[TASK ITEM]:
Your response should contain each line of the data that includes "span".

[INPUT DATA]:
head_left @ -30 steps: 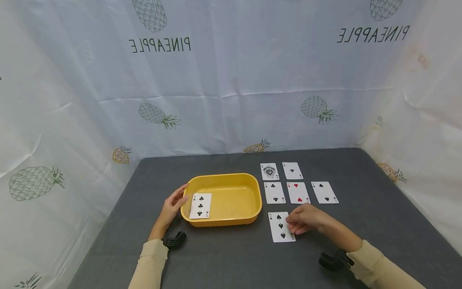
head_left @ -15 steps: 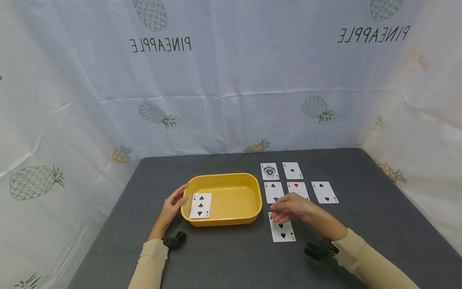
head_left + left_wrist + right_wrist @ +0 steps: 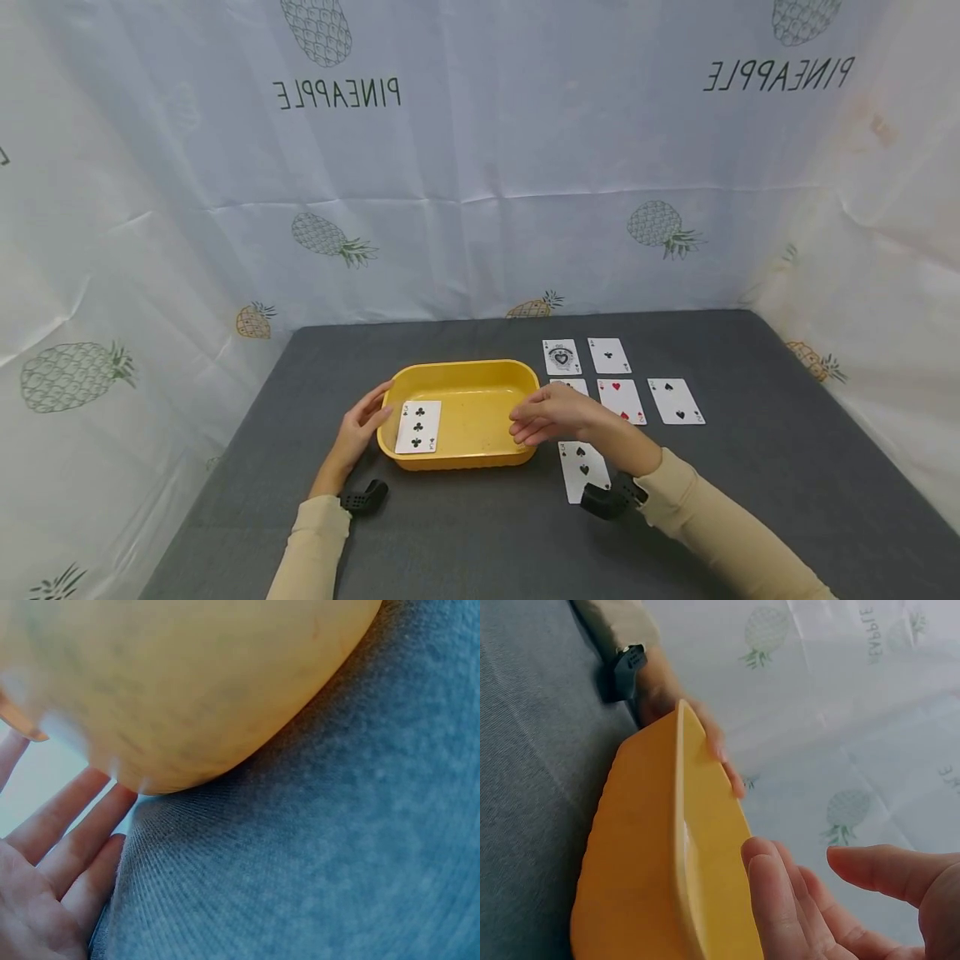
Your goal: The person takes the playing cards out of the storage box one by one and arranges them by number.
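My left hand (image 3: 358, 431) rests against the left end of a yellow plastic tray (image 3: 468, 460), at its rim. In the left wrist view the fingers (image 3: 90, 832) look fairly straight and touch the outer wall. Inside the tray, on the left, lies a three of clubs (image 3: 417, 427) face up. My right hand (image 3: 558, 417) hovers over the tray's right rim, thumb apart from the fingers (image 3: 769, 900), with nothing between them. A three of spades (image 3: 579, 467) lies below the right forearm, partly covered by the wrist camera.
Right of the tray lie an ornate ace (image 3: 562, 357), an ace of clubs (image 3: 609, 356), a two of hearts (image 3: 621, 398), a two of spades (image 3: 676, 401) and a partly hidden two of clubs (image 3: 573, 385). A pineapple-print curtain (image 3: 480, 258) surrounds the dark table (image 3: 465, 542).
My right hand has left the three of spades and travelled left, up to the tray's right rim. The left hand and the tray have stayed in place.
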Demonstrator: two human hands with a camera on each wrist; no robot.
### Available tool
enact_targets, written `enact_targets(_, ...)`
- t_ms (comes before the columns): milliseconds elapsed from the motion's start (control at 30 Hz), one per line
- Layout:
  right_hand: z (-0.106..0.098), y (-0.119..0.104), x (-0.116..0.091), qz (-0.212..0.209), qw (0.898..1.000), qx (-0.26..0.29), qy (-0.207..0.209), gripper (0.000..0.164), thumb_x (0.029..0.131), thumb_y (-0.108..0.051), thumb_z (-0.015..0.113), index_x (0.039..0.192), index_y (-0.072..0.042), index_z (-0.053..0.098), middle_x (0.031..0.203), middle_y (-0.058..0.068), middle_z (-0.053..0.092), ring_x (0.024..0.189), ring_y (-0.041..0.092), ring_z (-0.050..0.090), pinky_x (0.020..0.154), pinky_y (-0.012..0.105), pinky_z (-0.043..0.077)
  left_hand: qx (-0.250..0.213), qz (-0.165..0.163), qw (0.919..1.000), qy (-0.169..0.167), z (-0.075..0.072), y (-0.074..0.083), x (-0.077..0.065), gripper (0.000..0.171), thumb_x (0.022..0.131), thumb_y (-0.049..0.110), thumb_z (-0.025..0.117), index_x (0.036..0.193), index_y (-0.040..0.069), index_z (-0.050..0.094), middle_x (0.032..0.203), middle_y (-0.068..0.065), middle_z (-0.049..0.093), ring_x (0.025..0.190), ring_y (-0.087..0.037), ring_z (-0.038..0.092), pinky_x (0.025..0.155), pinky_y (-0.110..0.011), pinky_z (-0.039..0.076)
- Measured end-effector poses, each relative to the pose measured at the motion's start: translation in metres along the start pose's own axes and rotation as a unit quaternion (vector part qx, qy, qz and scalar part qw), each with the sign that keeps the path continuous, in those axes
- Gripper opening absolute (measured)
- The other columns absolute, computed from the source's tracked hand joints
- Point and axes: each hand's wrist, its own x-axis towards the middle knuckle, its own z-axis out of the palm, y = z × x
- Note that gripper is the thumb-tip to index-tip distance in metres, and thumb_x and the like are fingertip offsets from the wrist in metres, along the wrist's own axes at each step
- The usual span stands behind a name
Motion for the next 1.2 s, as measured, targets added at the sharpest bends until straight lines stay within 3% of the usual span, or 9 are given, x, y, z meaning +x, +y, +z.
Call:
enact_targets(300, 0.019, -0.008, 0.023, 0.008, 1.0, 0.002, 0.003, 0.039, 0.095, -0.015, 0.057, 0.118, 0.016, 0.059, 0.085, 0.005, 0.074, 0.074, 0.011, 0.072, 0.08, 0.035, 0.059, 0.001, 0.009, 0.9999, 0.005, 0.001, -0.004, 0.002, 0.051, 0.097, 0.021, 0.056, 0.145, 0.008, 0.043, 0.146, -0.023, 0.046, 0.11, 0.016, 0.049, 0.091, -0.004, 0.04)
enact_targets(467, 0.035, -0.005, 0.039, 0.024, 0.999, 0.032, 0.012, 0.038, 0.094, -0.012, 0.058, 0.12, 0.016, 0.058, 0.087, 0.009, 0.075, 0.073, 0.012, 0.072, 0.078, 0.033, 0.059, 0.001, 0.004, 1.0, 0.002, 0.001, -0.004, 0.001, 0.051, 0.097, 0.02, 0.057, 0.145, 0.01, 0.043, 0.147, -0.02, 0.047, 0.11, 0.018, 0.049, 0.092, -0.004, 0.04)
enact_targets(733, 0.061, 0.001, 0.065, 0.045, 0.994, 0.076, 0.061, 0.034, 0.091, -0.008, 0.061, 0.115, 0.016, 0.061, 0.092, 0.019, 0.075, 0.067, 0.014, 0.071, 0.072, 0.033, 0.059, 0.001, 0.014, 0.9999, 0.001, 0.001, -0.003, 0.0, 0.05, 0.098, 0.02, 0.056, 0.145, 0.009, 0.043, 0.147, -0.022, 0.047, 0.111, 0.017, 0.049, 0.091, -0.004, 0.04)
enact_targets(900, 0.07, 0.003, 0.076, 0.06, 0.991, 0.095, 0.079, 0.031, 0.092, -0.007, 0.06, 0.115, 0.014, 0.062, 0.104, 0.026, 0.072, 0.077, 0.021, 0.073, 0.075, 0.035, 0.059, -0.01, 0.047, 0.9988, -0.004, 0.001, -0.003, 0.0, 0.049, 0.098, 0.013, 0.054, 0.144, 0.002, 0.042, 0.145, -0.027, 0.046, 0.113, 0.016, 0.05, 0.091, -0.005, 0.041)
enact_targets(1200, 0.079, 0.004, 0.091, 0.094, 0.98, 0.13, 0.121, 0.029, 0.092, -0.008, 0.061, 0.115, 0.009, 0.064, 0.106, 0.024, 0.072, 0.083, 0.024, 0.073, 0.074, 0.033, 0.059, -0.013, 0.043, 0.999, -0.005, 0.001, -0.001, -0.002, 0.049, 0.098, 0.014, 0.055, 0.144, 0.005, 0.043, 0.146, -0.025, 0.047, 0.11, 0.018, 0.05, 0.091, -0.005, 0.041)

[EXPECTED OUTPUT]:
- The usual span stands behind a name
Motion for the next 1.2 s, as measured, targets added at the sharpest bends until straight lines stay within 3% of the usual span, or 9 are given, x, y, z meaning +x, +y, +z.

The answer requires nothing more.